*Task directions*
Reproduce all the entries, matching the original word for word.

*Entries provided*
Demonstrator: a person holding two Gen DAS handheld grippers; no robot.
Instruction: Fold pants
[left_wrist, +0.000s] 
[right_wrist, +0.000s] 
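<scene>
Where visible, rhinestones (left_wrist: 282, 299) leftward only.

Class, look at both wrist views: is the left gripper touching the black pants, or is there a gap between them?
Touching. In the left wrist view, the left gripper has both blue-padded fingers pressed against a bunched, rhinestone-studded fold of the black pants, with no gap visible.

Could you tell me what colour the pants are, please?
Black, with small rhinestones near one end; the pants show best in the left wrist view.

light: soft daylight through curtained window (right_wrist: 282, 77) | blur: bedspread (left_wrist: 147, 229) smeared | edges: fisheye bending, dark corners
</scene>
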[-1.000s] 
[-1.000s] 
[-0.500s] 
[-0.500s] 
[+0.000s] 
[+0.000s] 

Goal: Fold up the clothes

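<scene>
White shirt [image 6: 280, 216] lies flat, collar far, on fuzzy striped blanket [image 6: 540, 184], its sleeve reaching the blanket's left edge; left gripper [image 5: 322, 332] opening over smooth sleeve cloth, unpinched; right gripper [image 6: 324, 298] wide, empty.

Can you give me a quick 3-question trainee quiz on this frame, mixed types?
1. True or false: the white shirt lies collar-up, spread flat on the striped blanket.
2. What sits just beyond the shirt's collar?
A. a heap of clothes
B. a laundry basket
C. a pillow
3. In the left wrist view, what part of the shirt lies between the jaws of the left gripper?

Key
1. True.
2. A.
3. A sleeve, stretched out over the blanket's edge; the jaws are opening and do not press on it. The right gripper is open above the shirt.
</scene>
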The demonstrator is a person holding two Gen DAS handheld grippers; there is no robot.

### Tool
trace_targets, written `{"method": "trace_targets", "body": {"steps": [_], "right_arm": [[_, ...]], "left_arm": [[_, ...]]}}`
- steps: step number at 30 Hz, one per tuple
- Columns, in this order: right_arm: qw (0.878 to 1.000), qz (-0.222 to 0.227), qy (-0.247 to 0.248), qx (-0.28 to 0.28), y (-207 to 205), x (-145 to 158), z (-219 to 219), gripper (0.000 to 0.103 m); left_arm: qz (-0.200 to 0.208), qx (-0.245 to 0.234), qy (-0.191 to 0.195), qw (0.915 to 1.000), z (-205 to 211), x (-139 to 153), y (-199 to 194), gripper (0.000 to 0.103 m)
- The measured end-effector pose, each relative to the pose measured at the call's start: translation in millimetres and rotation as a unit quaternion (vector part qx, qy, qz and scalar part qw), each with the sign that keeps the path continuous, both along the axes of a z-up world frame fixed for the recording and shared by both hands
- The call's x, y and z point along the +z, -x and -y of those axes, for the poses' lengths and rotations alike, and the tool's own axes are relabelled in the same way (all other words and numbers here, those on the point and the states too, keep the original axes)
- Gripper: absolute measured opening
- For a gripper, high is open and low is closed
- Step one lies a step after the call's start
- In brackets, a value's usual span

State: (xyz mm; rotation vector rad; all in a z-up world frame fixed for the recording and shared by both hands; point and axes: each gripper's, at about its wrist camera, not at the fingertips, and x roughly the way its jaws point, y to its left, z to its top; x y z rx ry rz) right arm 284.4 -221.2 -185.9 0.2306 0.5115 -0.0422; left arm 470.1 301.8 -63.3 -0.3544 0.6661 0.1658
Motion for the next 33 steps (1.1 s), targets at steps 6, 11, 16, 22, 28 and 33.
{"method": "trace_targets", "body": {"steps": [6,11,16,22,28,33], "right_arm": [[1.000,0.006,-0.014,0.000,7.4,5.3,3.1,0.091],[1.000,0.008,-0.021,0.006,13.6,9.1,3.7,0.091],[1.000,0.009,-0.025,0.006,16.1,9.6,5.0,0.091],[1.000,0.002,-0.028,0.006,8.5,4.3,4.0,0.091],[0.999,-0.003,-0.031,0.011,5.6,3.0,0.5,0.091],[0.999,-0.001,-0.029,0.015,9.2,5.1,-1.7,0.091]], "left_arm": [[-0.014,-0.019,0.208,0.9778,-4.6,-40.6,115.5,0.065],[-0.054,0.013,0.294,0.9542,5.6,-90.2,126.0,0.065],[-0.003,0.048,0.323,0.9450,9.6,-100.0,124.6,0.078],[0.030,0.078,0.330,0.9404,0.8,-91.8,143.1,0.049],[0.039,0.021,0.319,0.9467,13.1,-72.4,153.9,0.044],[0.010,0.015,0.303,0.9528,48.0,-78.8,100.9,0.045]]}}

*Written solution*
Demonstrator: a person holding two Gen DAS handheld grippers; no robot.
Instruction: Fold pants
[left_wrist, +0.000s] 
[right_wrist, +0.000s] 
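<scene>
Where visible, rhinestones (left_wrist: 282, 299) leftward only.

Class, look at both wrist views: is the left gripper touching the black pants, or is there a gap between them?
Touching. In the left wrist view, the left gripper has both blue-padded fingers pressed against a bunched, rhinestone-studded fold of the black pants, with no gap visible.

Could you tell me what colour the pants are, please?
Black, with small rhinestones near one end; the pants show best in the left wrist view.

light: soft daylight through curtained window (right_wrist: 282, 77) | blur: bedspread (left_wrist: 147, 229) smeared | edges: fisheye bending, dark corners
</scene>
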[-1.000s] 
[-1.000s] 
[-0.500s] 
[-0.500s] 
[+0.000s] 
[+0.000s] 

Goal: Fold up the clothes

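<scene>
White shirt [image 6: 280, 216] lies flat, collar far, on fuzzy striped blanket [image 6: 540, 184], its sleeve reaching the blanket's left edge; left gripper [image 5: 322, 332] opening over smooth sleeve cloth, unpinched; right gripper [image 6: 324, 298] wide, empty.

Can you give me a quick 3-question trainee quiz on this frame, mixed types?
1. True or false: the white shirt lies collar-up, spread flat on the striped blanket.
2. What sits just beyond the shirt's collar?
A. a heap of clothes
B. a laundry basket
C. a pillow
3. In the left wrist view, what part of the shirt lies between the jaws of the left gripper?

Key
1. True.
2. A.
3. A sleeve, stretched out over the blanket's edge; the jaws are opening and do not press on it. The right gripper is open above the shirt.
</scene>
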The demonstrator is a person holding two Gen DAS handheld grippers; there is no robot.

### Tool
trace_targets, written `{"method": "trace_targets", "body": {"steps": [_], "right_arm": [[_, ...]], "left_arm": [[_, ...]]}}`
- steps: step number at 30 Hz, one per tuple
- Columns, in this order: right_arm: qw (0.878 to 1.000), qz (-0.222 to 0.227), qy (-0.247 to 0.248), qx (-0.28 to 0.28), y (-207 to 205), x (-145 to 158), z (-219 to 219), gripper (0.000 to 0.103 m); left_arm: qz (-0.200 to 0.208), qx (-0.245 to 0.234), qy (-0.191 to 0.195), qw (0.915 to 1.000), z (-205 to 211), x (-139 to 153), y (-199 to 194), gripper (0.000 to 0.103 m)
- The measured end-effector pose, each relative to the pose measured at the call's start: translation in millimetres and rotation as a unit quaternion (vector part qx, qy, qz and scalar part qw), each with the sign that keeps the path continuous, both along the axes of a z-up world frame fixed for the recording and shared by both hands
- The call's x, y and z point along the +z, -x and -y of those axes, for the poses' lengths and rotations alike, and the tool's own axes are relabelled in the same way (all other words and numbers here, those on the point and the states too, keep the original axes)
- Gripper: absolute measured opening
- For a gripper, high is open and low is closed
- Step one lies a step after the call's start
- In brackets, a value's usual span

State: (xyz mm; rotation vector rad; all in a z-up world frame fixed for the recording and shared by both hands; point and axes: each gripper's, at about its wrist camera, not at the fingertips, and x roughly the way its jaws point, y to its left, z to its top; x y z rx ry rz) right arm 284.4 -221.2 -185.9 0.2306 0.5115 -0.0422; left arm 470.1 301.8 -63.3 -0.3544 0.6661 0.1658
Motion for the next 33 steps (1.1 s), targets at steps 6, 11, 16, 22, 28 and 33.
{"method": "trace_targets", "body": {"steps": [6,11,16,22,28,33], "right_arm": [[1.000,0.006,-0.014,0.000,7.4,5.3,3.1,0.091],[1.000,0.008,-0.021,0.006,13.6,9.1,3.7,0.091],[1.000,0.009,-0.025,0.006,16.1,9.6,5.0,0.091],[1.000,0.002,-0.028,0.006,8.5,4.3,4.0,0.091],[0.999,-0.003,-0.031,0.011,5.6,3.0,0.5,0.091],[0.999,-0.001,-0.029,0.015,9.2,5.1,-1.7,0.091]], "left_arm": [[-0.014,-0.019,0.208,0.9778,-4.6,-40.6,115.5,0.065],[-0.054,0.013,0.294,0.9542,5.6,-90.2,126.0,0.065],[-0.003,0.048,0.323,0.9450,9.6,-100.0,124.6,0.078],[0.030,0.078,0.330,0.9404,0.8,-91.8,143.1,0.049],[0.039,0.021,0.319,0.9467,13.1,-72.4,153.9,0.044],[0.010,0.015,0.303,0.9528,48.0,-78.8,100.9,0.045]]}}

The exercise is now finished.